The administration needs to land the plane. Trump has opened negotiations with typical bombast by declaring that Canada should become the 51st state, creating risk that Canada will attempt to dig in its heels. Further, the timing and structure of the tariff rollout have been subject to frequent changes, causing more market volatility than necessary. There is no guarantee that the program will be executed effectively, and there will be costs if it isn’t—many U.S. manufacturers have deep supply chain integration with Canada and Mexico, and a failure to sustainably improve our trade terms with these countries could invite retaliation and destabilize key American firms without providing any benefit in return. 

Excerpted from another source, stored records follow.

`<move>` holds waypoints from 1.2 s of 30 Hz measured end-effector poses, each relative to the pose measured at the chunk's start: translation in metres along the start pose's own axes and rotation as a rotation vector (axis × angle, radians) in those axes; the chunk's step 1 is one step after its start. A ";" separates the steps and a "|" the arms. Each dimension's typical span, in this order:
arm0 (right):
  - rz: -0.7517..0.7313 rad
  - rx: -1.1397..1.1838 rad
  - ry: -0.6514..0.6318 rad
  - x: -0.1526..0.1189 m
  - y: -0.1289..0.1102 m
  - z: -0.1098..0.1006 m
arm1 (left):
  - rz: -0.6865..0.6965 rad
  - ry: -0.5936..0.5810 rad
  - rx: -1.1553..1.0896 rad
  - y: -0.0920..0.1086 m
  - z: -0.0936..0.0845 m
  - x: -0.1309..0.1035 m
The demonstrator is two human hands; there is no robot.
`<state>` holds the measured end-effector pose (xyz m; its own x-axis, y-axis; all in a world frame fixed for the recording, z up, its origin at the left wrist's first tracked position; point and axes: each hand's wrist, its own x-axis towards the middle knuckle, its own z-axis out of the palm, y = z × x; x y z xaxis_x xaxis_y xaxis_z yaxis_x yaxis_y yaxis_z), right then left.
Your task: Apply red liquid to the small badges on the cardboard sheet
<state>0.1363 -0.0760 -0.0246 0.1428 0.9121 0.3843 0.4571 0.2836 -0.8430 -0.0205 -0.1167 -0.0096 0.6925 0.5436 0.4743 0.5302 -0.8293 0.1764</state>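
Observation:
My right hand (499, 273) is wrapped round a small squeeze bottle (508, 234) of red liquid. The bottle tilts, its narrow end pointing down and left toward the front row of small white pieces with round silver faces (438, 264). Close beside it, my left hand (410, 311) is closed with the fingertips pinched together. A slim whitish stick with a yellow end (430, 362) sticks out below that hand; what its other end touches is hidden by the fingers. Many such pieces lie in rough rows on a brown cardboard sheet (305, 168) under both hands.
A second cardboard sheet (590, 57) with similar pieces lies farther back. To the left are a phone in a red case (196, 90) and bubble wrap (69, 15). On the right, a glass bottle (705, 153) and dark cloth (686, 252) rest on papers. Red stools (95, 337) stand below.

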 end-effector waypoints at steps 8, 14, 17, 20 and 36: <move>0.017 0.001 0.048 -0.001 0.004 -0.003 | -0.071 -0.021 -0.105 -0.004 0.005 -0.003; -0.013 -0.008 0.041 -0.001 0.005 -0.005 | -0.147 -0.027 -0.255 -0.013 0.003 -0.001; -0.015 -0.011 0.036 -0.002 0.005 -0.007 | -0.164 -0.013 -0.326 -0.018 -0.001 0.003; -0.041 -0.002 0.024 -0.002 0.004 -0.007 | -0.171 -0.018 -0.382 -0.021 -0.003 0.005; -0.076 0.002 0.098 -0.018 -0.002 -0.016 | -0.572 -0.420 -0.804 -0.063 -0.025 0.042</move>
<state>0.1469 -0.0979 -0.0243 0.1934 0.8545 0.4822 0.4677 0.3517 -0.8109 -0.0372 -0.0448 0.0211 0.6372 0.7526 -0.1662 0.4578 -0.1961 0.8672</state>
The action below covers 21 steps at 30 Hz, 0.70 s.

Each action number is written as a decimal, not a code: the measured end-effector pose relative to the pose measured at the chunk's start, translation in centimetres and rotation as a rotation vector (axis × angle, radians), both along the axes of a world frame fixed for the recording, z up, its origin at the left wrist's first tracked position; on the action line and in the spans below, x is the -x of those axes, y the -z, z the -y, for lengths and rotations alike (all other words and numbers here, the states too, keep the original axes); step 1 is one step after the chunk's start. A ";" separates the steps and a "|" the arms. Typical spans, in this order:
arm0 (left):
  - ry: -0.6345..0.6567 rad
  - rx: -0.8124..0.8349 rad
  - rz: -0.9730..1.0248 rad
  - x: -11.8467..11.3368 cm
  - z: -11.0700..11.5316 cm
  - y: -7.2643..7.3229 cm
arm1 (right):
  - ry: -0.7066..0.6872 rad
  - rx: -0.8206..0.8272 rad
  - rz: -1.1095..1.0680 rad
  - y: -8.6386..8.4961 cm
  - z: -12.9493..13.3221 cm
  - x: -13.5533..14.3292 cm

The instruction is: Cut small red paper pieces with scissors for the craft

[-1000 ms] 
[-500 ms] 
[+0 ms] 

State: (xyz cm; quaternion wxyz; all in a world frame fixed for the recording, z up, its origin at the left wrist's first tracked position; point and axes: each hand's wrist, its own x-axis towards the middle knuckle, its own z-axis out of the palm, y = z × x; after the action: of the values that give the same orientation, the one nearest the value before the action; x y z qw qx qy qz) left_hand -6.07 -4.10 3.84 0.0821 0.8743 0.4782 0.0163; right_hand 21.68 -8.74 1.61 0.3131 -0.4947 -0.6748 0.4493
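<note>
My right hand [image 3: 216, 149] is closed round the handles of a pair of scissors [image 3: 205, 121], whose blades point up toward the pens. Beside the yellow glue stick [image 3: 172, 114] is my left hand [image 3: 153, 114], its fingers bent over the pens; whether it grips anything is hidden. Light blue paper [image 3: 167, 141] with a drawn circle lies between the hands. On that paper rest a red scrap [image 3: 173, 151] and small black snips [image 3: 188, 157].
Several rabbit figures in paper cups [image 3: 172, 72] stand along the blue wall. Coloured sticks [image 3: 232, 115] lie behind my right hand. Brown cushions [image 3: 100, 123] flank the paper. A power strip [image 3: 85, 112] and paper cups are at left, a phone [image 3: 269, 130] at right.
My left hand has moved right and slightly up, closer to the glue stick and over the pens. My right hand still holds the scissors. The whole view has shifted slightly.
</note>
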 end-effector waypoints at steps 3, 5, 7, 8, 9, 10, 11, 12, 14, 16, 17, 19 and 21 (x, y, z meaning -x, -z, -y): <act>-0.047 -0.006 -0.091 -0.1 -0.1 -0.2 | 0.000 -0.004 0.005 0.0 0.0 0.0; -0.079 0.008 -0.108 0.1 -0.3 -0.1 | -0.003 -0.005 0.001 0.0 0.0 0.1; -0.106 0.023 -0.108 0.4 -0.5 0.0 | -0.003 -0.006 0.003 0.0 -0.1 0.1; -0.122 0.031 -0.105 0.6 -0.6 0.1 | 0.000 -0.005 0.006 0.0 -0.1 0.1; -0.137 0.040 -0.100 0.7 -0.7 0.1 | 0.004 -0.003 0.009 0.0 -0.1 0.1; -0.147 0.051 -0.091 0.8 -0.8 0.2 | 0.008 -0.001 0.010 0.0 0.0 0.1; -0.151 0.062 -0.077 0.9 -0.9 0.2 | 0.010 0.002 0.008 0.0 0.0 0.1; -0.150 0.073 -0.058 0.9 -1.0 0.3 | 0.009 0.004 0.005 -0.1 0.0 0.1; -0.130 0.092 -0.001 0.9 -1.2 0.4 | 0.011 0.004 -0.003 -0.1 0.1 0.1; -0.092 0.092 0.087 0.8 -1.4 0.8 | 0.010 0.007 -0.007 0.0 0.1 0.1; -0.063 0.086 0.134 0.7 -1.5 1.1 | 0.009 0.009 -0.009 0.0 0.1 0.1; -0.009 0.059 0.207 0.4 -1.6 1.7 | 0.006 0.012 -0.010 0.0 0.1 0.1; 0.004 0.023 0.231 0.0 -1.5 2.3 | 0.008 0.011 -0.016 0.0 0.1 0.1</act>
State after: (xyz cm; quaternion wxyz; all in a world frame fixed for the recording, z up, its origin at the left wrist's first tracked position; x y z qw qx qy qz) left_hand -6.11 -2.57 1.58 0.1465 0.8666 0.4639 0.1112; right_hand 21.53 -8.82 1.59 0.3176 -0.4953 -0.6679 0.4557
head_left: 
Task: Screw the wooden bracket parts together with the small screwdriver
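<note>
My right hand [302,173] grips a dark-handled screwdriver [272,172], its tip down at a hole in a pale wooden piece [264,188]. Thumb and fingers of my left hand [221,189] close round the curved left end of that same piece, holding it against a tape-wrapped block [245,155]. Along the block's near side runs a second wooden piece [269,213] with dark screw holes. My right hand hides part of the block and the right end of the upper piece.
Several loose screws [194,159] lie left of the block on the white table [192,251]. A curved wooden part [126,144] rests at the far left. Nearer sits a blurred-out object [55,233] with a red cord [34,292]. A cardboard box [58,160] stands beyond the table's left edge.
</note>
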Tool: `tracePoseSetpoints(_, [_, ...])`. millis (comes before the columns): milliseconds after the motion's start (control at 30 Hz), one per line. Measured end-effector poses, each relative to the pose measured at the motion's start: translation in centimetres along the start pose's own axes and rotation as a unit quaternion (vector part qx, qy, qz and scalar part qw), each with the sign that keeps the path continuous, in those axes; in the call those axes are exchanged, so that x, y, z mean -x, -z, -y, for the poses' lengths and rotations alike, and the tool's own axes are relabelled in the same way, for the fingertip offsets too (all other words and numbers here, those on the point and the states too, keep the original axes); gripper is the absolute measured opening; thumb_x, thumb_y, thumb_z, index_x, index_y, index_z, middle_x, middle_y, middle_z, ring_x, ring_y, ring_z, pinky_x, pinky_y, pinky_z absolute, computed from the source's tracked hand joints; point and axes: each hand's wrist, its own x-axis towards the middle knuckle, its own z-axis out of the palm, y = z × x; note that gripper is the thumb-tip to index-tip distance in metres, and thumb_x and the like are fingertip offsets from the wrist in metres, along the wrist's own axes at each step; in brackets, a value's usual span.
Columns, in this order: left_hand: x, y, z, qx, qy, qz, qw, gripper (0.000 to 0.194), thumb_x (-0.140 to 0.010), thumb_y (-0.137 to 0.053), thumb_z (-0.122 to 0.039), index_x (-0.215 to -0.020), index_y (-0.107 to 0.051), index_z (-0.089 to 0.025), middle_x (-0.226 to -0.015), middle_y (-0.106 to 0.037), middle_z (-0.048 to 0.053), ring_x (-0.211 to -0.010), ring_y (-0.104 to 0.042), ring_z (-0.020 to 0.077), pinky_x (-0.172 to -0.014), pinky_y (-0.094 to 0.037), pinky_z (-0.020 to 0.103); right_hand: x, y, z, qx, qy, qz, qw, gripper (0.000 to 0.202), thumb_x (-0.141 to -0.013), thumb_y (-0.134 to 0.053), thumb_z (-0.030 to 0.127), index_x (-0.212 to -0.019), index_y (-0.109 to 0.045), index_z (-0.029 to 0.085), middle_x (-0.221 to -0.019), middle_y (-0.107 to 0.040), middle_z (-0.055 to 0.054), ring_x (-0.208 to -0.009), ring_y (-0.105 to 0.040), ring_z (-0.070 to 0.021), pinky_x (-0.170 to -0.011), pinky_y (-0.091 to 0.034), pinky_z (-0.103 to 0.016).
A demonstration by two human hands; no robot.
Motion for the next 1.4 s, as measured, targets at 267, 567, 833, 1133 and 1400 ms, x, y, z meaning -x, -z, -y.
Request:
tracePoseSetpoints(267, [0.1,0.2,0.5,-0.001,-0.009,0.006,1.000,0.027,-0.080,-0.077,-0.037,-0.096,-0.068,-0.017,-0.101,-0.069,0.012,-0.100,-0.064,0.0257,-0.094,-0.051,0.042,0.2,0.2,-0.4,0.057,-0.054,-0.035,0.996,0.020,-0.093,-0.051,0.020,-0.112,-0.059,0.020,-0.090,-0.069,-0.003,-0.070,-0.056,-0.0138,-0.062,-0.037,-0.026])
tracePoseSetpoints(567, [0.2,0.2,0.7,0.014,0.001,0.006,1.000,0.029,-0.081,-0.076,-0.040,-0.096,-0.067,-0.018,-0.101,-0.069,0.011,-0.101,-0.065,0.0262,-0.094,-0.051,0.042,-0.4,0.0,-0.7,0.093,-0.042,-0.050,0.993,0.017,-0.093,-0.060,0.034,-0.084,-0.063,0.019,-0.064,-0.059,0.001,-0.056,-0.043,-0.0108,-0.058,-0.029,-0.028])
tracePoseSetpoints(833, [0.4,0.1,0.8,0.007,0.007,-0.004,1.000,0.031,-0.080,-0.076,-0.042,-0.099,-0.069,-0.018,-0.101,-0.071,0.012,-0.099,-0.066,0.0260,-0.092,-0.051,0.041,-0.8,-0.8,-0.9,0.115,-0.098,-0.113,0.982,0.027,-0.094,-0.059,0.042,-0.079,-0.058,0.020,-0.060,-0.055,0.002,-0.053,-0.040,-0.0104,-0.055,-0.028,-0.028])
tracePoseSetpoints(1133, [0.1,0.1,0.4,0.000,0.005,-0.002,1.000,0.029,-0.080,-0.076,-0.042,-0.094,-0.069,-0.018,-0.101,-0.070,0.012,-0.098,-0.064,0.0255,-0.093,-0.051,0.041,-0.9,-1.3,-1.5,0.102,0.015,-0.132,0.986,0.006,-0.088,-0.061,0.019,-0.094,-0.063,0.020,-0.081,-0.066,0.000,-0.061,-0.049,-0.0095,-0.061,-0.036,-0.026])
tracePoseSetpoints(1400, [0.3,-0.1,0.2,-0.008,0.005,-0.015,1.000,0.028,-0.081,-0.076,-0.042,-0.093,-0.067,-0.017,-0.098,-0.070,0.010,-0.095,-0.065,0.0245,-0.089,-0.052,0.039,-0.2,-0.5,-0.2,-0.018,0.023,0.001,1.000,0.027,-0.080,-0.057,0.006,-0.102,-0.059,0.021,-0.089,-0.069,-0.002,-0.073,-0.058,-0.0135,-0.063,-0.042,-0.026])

However, much of the discourse on the Canada/Mexico tariffs operates on the assumption that there is no strategy and that the tariffs are instead a gratuitous manifestation of Trump’s bullying cruelty. Ezra Klein recently devoted an episode of his New York Times podcast to why the tariffs won’t work, describing them as “momentary bullying” while his guest, Kimberly Clausing of the Peterson Institute, agreed that the tariffs on Canada and Mexico “defy explanation.” In the Atlantic, Roge Karma recently compared the idea of the Mar-a-Lago Accords to QAnon and mocked the notion that tariffs on Canada and Mexico were anything but “an incoherent, inconsistent, self-destructive mess.” After all, Canada and Mexico aren’t major dollar holders. What role could they possibly have to play in global trade rebalancing, he asks?

A look at the details reveals that they play a major one. The U.S. won’t be able to reverse its deindustrialization trend if USMCA can serve as a duty-free export and offshoring conduit to the U.S. market. Tariffs—and the volatility they create—have triggered an all-hands-on-deck moment in Canada and Mexico to renegotiate USMCA. This is a highly welcome development.

The tariff threat is thus a key measure in the most important task this administration has: the restoration of American dominance over production and innovation in the industries of the future. We cannot do this if American manufacturing is kneecapped by our trading partners’ distortive trade and currency policies, and we cannot effectively combat those policies if we continue free trade with Canada and Mexico in its current form. The administration’s shock-and-awe approach to altering our relationship with these countries is risky—but the object it aims at is essential.